## WHAT YOU SHOULD DO
From the entries below, report only the number of lines that contain the word "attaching".

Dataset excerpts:
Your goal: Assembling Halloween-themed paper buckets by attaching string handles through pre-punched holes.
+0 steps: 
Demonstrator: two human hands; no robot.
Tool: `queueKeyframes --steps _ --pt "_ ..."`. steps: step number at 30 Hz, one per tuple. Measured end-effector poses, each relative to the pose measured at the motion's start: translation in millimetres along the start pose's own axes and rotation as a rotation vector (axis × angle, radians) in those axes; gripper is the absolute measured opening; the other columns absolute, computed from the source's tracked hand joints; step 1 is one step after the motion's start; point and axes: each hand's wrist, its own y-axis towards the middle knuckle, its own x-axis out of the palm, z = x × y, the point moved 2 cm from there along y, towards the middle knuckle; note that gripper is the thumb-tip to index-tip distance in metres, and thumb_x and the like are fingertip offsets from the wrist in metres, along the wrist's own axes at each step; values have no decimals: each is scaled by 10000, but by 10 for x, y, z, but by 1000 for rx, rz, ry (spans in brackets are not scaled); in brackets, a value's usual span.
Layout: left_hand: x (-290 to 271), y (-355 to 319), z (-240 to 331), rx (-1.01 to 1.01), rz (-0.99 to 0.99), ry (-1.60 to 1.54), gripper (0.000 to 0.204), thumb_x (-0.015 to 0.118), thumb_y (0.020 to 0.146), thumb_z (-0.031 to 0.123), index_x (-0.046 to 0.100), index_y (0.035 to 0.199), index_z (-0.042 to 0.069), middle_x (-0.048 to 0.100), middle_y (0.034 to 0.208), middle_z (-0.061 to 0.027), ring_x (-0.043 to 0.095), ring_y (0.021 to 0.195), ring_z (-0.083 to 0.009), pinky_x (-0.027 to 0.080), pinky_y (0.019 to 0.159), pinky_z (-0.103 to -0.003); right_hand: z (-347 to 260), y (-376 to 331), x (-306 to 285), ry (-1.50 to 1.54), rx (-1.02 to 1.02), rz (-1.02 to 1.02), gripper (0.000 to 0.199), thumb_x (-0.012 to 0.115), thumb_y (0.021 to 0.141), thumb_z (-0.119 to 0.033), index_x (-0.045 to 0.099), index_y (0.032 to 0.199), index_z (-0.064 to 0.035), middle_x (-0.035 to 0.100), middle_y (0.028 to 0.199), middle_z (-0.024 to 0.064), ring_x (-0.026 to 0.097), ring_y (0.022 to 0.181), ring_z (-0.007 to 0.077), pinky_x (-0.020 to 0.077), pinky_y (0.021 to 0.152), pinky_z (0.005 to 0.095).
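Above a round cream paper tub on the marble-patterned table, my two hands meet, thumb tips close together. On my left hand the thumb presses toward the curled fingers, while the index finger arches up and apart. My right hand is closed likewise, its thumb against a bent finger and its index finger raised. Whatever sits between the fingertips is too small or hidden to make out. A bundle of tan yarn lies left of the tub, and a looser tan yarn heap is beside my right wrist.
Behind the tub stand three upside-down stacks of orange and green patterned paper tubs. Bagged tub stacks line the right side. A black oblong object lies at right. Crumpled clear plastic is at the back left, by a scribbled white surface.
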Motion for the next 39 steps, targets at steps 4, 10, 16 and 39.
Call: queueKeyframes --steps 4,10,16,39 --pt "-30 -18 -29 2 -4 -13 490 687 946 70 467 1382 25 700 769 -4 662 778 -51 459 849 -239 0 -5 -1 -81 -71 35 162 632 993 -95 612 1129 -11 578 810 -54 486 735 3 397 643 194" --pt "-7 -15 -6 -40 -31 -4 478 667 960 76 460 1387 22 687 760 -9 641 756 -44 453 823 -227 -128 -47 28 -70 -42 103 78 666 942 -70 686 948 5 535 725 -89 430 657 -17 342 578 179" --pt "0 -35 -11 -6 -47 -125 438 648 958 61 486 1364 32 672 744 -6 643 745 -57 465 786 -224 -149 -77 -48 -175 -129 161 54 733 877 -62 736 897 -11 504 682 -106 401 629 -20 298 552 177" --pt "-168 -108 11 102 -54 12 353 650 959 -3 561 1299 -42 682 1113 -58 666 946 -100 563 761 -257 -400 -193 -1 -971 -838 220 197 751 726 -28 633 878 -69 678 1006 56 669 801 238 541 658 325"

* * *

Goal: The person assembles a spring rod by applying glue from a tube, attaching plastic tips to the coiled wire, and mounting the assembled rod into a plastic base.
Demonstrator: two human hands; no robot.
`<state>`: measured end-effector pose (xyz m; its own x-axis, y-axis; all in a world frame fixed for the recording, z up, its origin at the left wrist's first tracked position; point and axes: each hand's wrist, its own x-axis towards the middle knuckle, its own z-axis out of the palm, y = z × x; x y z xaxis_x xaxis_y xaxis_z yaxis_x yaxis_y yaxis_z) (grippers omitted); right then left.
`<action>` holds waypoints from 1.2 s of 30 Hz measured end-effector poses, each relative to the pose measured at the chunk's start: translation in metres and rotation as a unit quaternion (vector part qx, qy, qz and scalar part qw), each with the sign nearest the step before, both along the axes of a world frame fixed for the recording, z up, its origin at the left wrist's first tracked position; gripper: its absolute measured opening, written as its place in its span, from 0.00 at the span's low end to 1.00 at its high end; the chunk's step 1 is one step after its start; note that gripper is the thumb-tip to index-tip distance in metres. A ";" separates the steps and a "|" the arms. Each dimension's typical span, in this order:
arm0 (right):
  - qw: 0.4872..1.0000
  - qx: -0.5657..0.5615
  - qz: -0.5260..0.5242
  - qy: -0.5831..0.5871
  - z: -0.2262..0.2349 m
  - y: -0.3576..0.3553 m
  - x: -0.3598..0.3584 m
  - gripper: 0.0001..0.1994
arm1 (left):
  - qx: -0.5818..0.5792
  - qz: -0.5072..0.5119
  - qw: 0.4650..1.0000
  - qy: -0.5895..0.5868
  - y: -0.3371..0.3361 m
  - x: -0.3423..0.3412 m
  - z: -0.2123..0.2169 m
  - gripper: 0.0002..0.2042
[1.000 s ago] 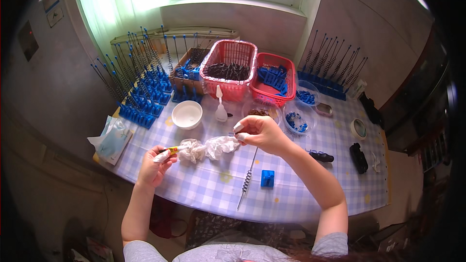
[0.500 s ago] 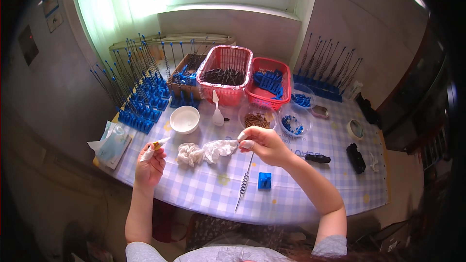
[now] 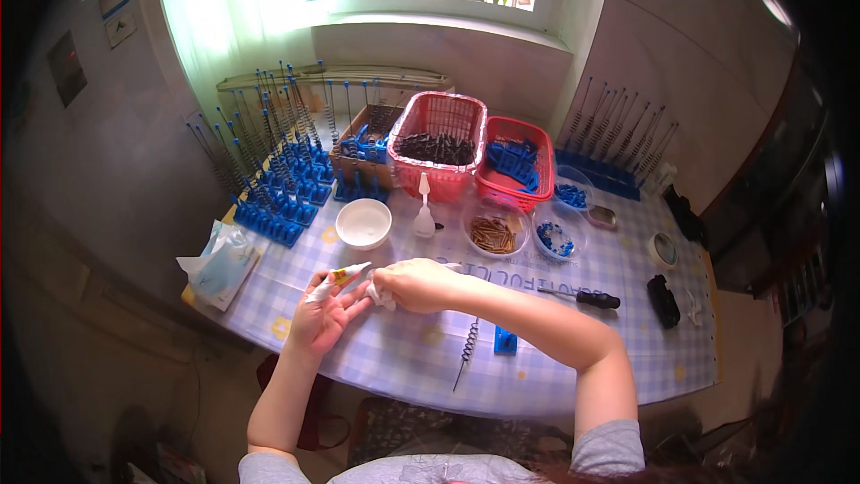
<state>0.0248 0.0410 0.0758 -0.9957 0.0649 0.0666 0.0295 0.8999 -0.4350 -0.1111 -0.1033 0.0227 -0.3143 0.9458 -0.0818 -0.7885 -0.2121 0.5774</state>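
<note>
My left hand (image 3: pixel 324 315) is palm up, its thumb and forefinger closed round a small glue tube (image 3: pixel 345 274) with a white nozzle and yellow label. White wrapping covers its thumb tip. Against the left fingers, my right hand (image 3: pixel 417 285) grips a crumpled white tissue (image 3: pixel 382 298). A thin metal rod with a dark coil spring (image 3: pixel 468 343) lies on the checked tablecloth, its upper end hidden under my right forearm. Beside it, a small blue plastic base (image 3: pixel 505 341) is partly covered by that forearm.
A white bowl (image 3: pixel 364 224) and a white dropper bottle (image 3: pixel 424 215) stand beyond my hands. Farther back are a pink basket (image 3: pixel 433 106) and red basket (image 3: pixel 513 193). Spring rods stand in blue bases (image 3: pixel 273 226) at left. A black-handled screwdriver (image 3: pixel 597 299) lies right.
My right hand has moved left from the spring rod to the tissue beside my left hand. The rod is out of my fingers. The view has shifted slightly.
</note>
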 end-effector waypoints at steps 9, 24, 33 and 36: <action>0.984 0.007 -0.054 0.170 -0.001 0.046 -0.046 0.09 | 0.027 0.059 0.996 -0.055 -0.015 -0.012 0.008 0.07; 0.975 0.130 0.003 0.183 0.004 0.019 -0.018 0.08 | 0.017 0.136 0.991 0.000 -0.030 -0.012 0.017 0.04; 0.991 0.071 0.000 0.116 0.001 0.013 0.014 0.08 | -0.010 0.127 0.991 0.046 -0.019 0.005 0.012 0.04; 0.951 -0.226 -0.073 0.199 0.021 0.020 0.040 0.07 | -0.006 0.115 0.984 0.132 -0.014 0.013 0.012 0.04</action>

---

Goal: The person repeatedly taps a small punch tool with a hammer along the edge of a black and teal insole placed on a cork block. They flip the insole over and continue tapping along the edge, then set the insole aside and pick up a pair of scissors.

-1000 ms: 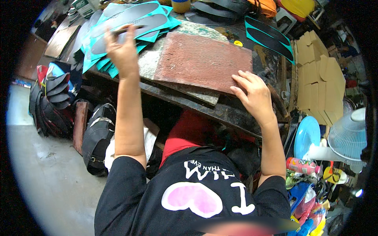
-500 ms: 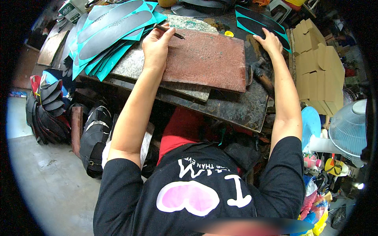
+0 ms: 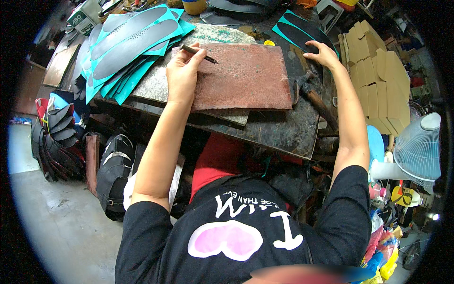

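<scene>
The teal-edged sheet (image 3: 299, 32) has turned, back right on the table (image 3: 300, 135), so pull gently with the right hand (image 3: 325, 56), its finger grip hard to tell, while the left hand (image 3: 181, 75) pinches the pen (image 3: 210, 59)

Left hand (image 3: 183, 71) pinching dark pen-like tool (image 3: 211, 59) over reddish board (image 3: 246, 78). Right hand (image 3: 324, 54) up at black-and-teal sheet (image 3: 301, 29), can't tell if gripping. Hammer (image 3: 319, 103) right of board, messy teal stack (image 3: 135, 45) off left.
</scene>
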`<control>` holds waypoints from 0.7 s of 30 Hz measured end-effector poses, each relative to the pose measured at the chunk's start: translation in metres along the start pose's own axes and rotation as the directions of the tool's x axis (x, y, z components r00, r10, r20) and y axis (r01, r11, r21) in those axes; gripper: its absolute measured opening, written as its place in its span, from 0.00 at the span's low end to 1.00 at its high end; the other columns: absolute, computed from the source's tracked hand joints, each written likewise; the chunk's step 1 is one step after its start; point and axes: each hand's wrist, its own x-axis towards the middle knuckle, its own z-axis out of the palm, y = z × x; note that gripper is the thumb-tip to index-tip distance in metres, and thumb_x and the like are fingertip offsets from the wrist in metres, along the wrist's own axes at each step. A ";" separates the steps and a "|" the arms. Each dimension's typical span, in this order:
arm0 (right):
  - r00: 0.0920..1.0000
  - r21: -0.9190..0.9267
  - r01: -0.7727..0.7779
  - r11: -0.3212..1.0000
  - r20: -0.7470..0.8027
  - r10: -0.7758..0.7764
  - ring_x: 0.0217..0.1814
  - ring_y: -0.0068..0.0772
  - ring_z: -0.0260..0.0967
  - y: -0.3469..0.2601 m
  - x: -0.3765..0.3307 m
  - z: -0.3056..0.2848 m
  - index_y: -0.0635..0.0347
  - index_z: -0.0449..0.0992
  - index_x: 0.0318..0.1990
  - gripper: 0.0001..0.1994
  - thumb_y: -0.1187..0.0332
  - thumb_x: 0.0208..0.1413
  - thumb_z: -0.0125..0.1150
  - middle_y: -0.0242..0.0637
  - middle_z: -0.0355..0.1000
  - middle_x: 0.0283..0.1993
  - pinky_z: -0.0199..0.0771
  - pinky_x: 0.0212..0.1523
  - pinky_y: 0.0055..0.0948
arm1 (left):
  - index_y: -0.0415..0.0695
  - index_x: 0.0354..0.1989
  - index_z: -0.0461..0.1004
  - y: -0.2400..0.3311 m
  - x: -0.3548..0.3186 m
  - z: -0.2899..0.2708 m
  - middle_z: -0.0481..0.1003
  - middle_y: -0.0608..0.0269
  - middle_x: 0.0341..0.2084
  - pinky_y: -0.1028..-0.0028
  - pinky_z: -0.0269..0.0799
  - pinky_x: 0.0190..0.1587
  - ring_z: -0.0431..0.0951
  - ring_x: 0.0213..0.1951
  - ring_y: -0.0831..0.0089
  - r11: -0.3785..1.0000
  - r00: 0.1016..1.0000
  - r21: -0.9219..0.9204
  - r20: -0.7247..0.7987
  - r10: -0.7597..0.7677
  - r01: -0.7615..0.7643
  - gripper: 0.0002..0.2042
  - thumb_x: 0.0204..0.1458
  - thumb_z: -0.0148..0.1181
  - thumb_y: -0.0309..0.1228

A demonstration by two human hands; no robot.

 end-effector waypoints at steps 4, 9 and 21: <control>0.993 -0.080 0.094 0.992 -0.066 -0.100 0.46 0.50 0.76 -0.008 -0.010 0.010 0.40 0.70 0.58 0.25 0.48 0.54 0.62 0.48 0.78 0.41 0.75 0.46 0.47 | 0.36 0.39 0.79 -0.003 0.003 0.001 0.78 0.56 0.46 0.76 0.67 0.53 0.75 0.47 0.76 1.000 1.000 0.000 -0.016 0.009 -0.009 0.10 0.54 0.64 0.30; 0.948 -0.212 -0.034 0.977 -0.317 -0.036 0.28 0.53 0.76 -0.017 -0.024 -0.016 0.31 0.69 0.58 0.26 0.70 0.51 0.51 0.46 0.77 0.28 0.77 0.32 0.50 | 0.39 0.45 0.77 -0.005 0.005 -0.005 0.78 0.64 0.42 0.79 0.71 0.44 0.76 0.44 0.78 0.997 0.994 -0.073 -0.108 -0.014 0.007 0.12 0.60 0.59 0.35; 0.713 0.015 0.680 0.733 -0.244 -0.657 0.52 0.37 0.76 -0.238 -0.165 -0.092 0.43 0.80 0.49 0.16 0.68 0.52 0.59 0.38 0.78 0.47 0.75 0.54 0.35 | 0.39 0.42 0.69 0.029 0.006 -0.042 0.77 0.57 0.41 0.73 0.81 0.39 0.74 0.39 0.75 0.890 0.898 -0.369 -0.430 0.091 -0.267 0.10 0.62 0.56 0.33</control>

## ANSWER TO THIS EXERCISE
2